Devin DiSanto - Tracing a boundary

DEVIN DISANTO - Tracing a boundary (task, 2013)
Première publication du label task records, tracing a boundary  est une composition du musicien américain Devin DiSanto, un compositeur dont j'entends parler ici pour la première fois. En regardant la pochette au début, j'ai simplement vu que sa composition était interprétée par six instrumentistes (Jess Turner, Jeff Smith, Devin DiSanto, Dan Lis, Dan Letourneau, et Max Wanderman), aux vents et aux cordes : avec une trompette, un trombone, une clarinette basse, deux guitares et un ukulele. Six musiciens que je ne connais pas non plus, une instrumentation qui à première vue ne fait pas rêver ; le seul repère étant Joe Panzner qui a masterisé le disque. Autant dire que je ne savais vraiment pas à quoi m'attendre, et que j'avais peur que ce soit bien chiant.

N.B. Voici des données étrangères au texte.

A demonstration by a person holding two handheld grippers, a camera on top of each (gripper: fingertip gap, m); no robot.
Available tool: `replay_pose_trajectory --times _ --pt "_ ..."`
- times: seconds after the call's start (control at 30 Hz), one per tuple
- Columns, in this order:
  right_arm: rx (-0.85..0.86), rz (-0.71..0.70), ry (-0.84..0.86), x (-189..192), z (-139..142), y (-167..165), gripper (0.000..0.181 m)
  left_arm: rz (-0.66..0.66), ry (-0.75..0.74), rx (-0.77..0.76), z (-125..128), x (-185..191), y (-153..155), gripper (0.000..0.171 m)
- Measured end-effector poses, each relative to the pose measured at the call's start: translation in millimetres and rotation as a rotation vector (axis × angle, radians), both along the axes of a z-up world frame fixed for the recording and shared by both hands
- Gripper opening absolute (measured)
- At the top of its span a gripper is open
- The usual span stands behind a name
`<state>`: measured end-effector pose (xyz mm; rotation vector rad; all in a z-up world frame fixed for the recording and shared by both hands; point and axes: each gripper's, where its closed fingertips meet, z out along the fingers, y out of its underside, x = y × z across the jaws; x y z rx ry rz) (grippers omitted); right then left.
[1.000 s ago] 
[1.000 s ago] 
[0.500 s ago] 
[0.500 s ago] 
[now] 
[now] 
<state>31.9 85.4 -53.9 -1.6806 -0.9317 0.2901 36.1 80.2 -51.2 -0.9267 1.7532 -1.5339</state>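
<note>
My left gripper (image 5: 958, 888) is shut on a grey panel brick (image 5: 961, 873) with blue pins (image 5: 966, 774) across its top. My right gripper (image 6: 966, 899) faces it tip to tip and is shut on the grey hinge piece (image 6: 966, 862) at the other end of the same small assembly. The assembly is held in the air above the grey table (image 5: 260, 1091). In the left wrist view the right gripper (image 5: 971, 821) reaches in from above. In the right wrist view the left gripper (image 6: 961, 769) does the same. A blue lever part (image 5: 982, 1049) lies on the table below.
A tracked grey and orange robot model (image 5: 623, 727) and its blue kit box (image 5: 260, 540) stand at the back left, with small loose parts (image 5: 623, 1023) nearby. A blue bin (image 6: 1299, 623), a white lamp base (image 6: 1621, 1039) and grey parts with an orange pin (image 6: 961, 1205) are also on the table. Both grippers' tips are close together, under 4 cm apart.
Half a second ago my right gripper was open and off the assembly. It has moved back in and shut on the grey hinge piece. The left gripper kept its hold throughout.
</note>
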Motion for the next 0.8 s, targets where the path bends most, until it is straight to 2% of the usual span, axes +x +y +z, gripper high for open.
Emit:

Pourtant, la surprise a été immédiate. En fait, il s'agit d'une pièce d'une trentaine de minutes, principalement composée de field-recordings. Devin DiSanto utilise des enregistrements très quotidiens et familiers, comme si DiSanto avait enregistré en douce quelqu'un qui cherchait quelque chose dans un atelier, sans trop savoir quoi faire. On entend un fond urbain avec le trafic des voitures, quelques klaxons, et au premier plan, des gens qui marchent, qui testent un cutter, des objets qui se frottent, qui s'entrechoquent. Bruits de cartons, de plastique, de papier, règles en métal, outils divers, quelques bruits de fer ou de tôle. On ne sait jamais trop ce qui se passe, mais tout apparaît comme très quotidien et banal, comme très familier.

Quant aux instruments, on ne les perçoit que très peu. Ils n'apparaissent que par interventions aussi brèves que discrètes : deux ou trois notes, ou seulement quelques souffles qui se noient dans les field-recordings. Rien ne perturbe le bon déroulement banal des enregistrements, hormis une voix précédée d'un bip électronique qui donne à quatre ou cinq reprises des indications temporelles d'une voix neutre et mécanique, typique d'une réclame. L'atmosphère de ce disque est bien sûr proche de Pisaro, et l'esthétique semble relever de l'influence de Cage. Et oui, je suis plutôt enthousiaste face à cet intérêt porté à mettre les instruments et l'environnement au même plan. Car ici, tout est mis sur le même pied d'égalité, on ne sait pas trop ce qui est enregistré, que ce soit des pas ou des interventions "musicales", tout est sur le même plan - hormis les indications de temps.

Pour découvrir Devin DiSanto, je trouve ce disque plutôt convaincant, l'approche des bruits non-musicaux et le rôle des musiciens me semblent très bien traités dans cette composition. Je trouve les idées et la structure peut-être encore un peu floues (je me demande encore que vient faire cette voix qui nous donne certaines données temporelles) mais dans l'ensemble, je suis bien curieux d'écouter d'autres propositions de DiSanto.